● Given information
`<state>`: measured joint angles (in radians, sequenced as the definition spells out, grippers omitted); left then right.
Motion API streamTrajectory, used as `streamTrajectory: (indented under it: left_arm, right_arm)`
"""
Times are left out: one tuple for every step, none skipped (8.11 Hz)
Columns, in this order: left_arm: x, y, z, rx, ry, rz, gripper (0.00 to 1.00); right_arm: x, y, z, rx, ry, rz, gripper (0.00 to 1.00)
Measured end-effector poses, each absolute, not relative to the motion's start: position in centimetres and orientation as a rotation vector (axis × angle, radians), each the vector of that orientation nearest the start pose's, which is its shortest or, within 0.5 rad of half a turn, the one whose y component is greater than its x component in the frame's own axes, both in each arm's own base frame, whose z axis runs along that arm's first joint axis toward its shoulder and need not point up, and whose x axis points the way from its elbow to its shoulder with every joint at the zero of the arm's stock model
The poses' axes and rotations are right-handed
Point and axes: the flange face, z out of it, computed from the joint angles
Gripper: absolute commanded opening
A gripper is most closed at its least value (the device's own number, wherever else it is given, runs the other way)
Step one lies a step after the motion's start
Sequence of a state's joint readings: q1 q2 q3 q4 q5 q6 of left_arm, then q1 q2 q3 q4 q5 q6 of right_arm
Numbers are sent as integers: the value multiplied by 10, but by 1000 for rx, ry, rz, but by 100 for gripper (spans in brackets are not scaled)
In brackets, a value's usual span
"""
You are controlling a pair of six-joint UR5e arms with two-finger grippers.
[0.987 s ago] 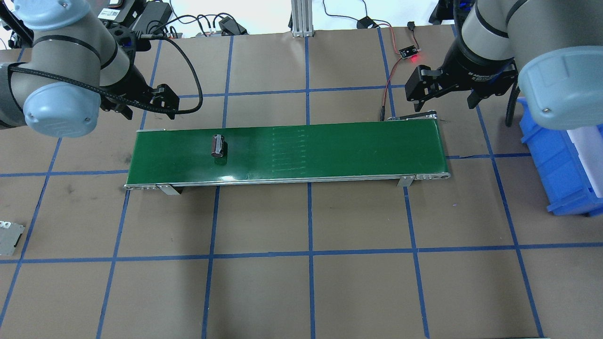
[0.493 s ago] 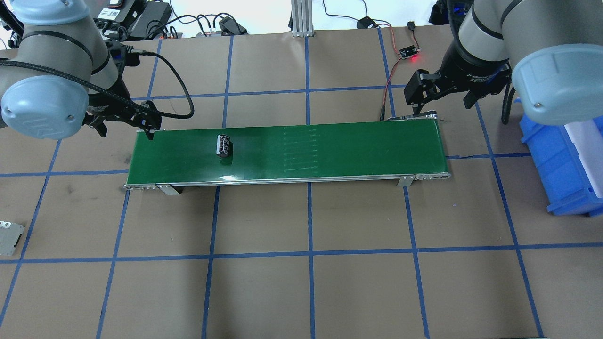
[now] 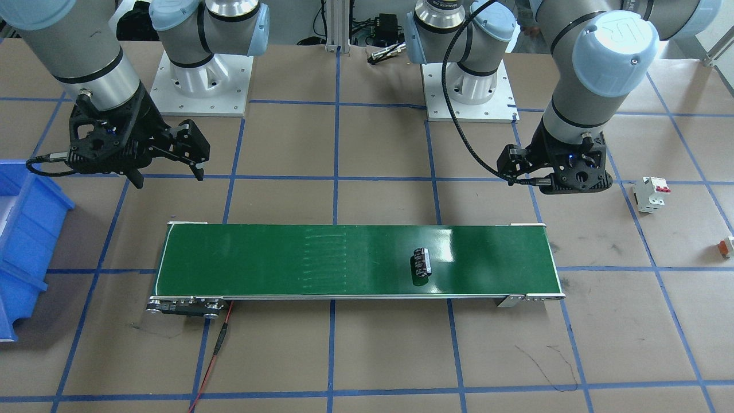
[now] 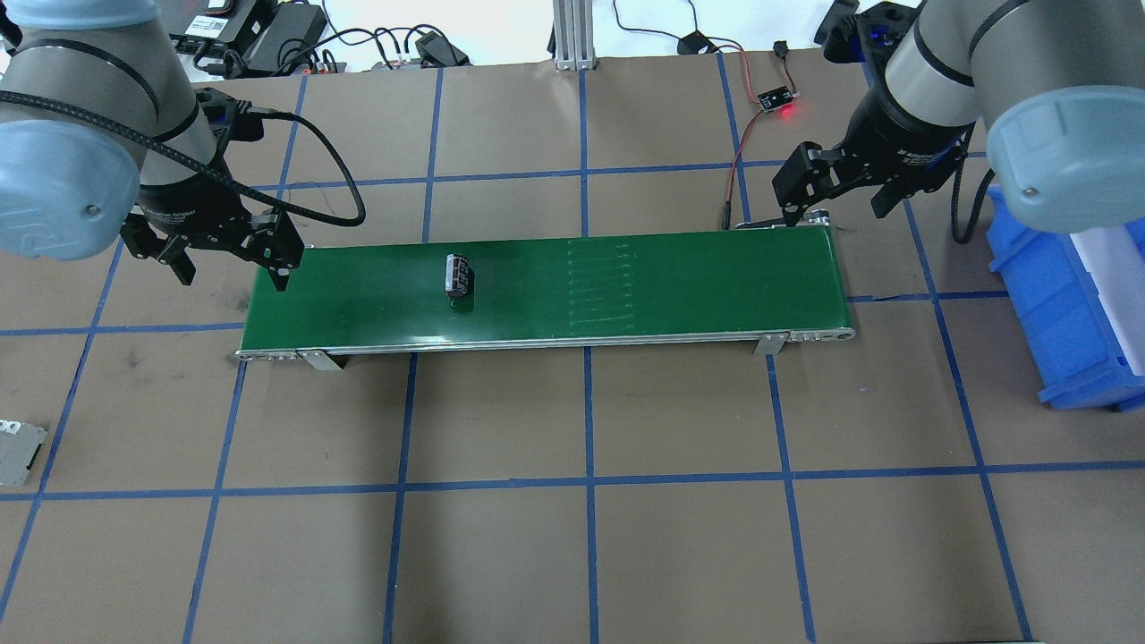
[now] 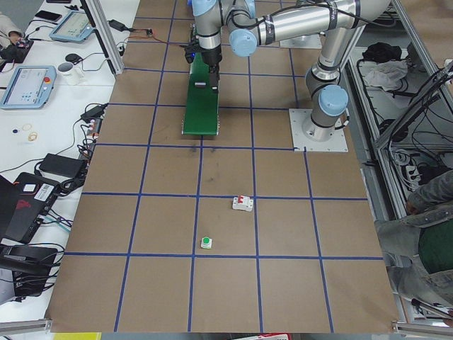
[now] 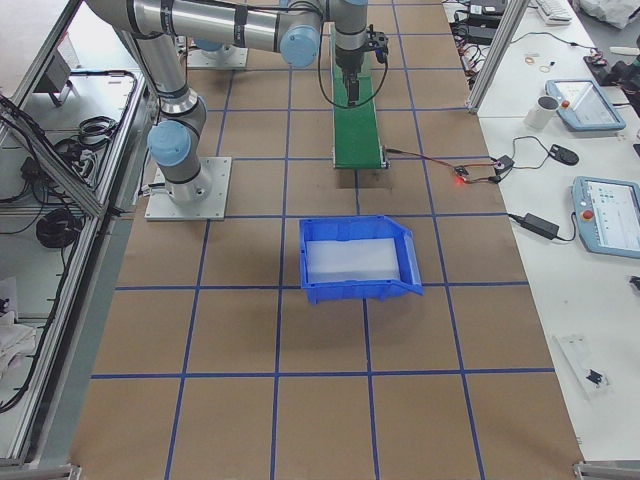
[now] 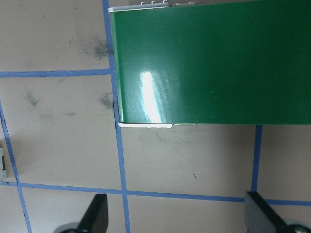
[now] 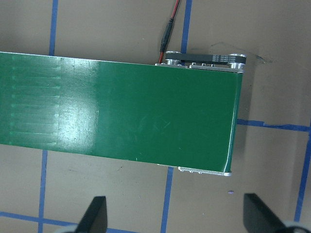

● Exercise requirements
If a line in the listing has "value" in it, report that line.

● Written response
A gripper is most closed at its least value (the device's own number, wherever else it is given, runs the other way)
Numbers are sent as integers: the value multiplied by 10, but by 1000 for rx, ry, rz, but by 100 for gripper (spans in brackets are not scaled)
In brackets, a value's usual span

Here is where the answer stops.